TASK TO CARRY OUT :: The expected output is the first line of the data below and every line after it, up to and including the line containing "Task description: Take", each reproduced exactly.

DATA SEGMENT ::
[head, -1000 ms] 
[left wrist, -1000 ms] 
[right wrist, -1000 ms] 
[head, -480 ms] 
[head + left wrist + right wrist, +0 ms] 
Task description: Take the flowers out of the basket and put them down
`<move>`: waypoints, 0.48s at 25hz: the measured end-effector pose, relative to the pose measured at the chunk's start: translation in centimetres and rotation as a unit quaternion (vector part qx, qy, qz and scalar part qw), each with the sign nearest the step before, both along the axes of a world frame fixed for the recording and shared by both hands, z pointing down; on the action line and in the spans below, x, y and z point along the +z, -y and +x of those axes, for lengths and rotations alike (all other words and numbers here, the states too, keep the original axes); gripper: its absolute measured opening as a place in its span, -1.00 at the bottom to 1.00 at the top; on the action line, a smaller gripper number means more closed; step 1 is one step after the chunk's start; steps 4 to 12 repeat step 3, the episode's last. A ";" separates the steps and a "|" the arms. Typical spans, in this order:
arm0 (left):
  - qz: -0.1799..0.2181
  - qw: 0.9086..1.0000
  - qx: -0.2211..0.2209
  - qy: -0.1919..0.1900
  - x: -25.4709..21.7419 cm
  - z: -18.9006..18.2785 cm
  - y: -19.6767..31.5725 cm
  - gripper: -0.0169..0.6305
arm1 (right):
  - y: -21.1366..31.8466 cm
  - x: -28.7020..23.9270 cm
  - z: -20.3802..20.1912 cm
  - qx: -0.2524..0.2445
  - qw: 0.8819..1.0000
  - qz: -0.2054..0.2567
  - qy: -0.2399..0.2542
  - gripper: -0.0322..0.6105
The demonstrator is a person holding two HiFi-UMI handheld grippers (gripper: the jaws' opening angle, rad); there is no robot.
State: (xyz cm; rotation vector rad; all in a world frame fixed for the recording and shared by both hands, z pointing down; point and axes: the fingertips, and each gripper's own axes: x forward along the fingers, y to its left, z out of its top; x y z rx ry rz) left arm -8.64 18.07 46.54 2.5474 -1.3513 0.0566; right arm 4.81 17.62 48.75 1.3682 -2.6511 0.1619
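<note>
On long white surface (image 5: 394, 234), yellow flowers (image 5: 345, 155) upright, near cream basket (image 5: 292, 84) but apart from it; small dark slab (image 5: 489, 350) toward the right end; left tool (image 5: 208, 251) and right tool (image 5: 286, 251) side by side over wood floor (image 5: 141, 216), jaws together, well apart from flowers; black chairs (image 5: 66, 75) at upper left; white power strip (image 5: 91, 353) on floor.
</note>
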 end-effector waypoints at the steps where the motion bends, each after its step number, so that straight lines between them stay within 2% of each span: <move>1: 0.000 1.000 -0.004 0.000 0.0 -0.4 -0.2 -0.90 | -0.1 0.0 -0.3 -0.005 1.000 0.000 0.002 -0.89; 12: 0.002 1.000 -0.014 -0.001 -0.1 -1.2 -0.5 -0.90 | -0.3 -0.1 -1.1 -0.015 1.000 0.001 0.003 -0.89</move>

THE ANSWER ::
[head, -1000 ms] 
[left wrist, -1000 ms] 
[right wrist, -1000 ms] 
[head, -480 ms] 
[head + left wrist + right wrist, +0 ms] 
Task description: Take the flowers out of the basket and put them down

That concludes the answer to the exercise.